Work to complete: Locate the string "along" throughout the material and copy every line in which it occurs.

Raw data:
══════════════════════════════

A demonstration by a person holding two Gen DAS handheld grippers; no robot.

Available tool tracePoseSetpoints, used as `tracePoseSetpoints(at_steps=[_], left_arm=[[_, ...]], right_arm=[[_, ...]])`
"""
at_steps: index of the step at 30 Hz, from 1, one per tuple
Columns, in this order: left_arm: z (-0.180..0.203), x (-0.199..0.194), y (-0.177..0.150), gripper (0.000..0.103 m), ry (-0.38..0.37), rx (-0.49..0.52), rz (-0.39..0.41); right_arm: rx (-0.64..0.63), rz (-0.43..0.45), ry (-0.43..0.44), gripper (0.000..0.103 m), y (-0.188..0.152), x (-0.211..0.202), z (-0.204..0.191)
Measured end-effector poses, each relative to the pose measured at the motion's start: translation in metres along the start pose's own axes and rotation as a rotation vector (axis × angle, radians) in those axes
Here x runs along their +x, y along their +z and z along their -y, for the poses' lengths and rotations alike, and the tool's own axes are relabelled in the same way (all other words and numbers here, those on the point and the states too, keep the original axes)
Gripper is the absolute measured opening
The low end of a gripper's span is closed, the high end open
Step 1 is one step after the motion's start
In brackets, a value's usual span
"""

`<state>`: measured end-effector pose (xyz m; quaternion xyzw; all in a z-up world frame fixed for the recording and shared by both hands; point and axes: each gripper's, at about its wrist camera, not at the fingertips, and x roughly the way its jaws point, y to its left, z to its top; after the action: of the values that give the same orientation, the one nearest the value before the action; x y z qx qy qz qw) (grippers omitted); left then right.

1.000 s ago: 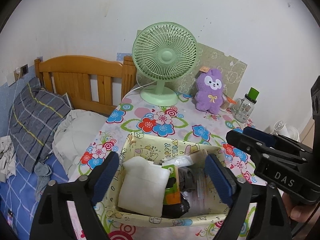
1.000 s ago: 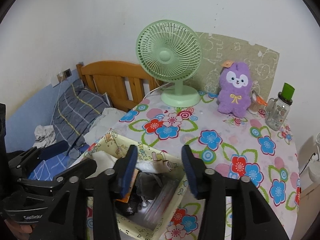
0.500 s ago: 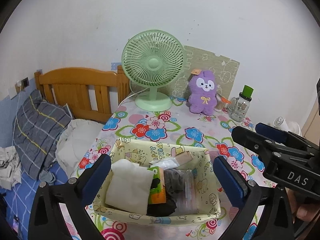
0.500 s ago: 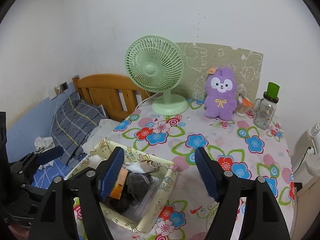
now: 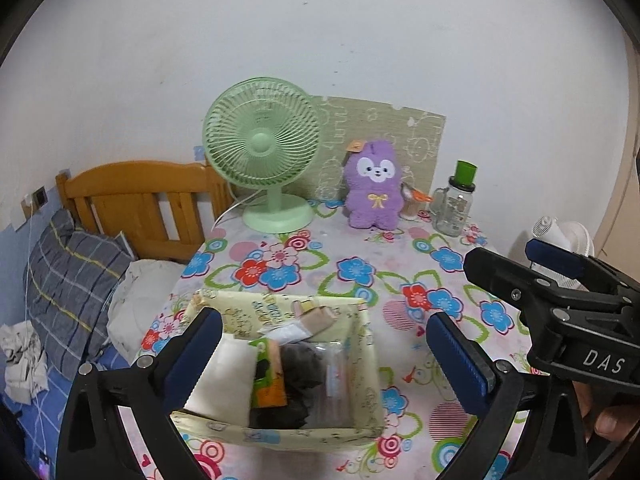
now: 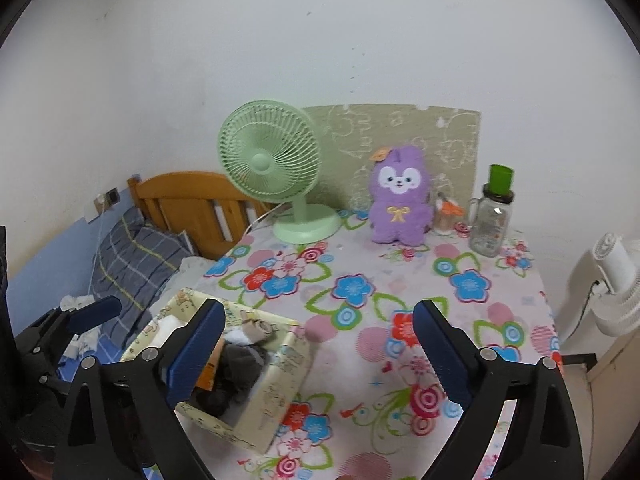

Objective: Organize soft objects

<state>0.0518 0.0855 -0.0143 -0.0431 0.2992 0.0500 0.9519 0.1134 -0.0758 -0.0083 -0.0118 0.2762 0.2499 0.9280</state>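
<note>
A pale yellow printed box (image 5: 362, 360) (image 6: 280, 376) sits on the flowered tablecloth near the front. It holds a white folded cloth (image 5: 218, 380), dark grey socks (image 5: 298, 360) (image 6: 236, 364) and an orange-green packet (image 5: 268, 376). A purple plush toy (image 5: 374, 192) (image 6: 400, 200) stands upright at the back. My left gripper (image 5: 320, 356) is open and empty above the box. My right gripper (image 6: 316, 350) is open and empty, above the table just right of the box; it also shows in the left wrist view (image 5: 552, 264).
A green desk fan (image 5: 264, 148) (image 6: 276, 164) stands at the back left. A clear bottle with a green cap (image 5: 456, 200) (image 6: 492, 212) stands at the back right. A wooden bed with a plaid pillow (image 5: 68, 280) lies left. A white fan (image 6: 616, 280) stands right.
Both grippers have pulled back and risen away from the box, so more of the table shows. The right jaws have opened much wider and the left a little wider.
</note>
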Motion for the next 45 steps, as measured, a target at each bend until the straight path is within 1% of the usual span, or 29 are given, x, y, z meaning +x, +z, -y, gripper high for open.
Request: tracePoseSetpoints(at_steps=[5,19,26,34,39,45], left_arm=[[0.021,-0.004,0.001,0.103,-0.021,0.037,0.004],[0.066,-0.007,0.006,0.103,-0.048,0.08,0.024],[0.092,-0.003,0.007,0.103,-0.093,0.083,0.034],[0.125,-0.002,0.007,0.103,-0.134,0.129,0.037],[0.133,-0.006,0.008,0.103,-0.125,0.141,0.054],[0.129,-0.009,0.011,0.103,-0.124,0.11,0.07]], right_arm=[[0.029,0.019,-0.02,0.096,-0.003,-0.015,0.018],[0.066,0.052,-0.066,0.097,-0.012,-0.043,0.061],[0.063,0.061,-0.099,0.097,-0.015,-0.057,0.082],[0.088,0.076,-0.15,0.097,-0.02,-0.073,0.108],[0.108,0.09,-0.175,0.097,-0.023,-0.083,0.12],[0.123,0.096,-0.195,0.097,-0.027,-0.091,0.13]])
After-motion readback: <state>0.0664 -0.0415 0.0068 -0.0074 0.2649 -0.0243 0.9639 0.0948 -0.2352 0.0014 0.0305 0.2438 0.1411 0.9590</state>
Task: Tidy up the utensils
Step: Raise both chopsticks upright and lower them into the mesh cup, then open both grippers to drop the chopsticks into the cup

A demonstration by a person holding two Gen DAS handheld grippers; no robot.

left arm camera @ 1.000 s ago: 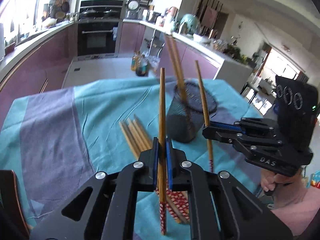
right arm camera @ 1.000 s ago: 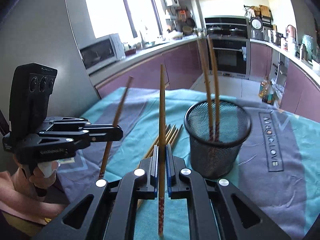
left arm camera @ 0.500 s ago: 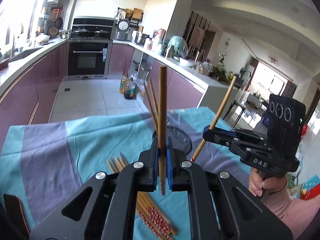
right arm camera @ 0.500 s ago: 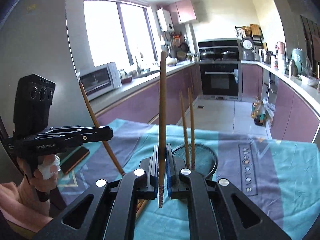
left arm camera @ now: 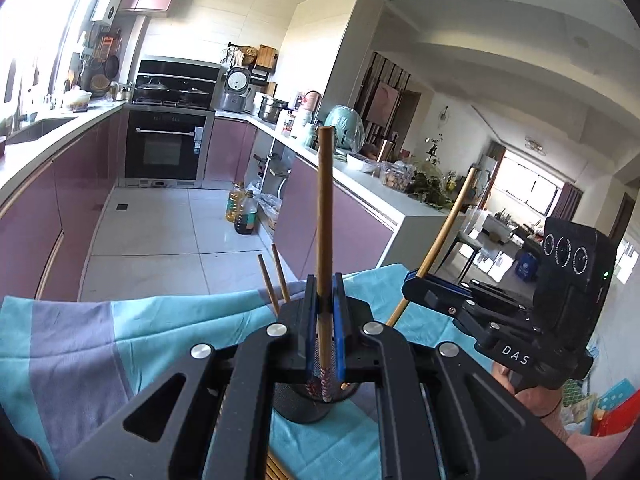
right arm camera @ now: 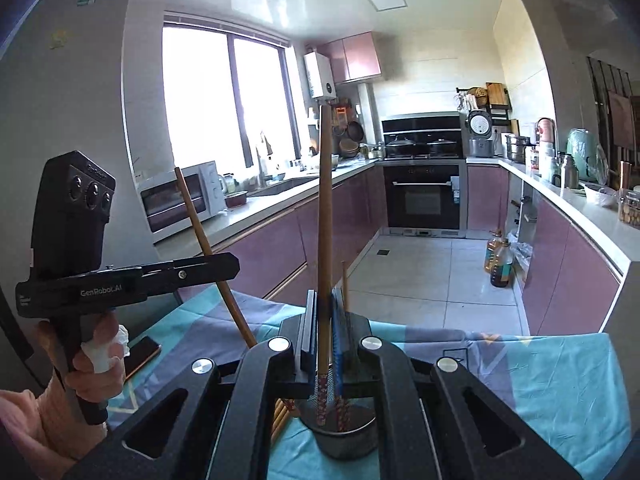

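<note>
My left gripper is shut on an upright wooden chopstick. Its red patterned lower end hangs at the mouth of the black mesh cup. Two chopsticks stand in that cup. My right gripper is likewise shut on an upright chopstick, above the same cup. Each gripper shows in the other's view: the right gripper with its slanted chopstick, and the left gripper with its chopstick. Loose chopsticks lie on the cloth beside the cup.
A teal and grey tablecloth covers the table. A phone lies near the left edge of the right wrist view. Behind the table are the kitchen floor, purple cabinets, an oven and oil bottles.
Both grippers have risen with their chopsticks, and both views have tilted up. The cup, earlier ahead of the grippers, now sits right below the fingers.
</note>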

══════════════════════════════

Answer box:
Measured end-effector poses, each relative to the pose measured at the motion's start: translation in metres along the start pose's own axes and rotation as a rotation vector (axis × angle, radians) in those axes
Here x runs along their +x, y along their +z and z along their -y, for the poses' lengths and rotations alike, and the tool's own axes are relabelled in the same way (all other words and numbers here, those on the point and the states too, keep the original axes)

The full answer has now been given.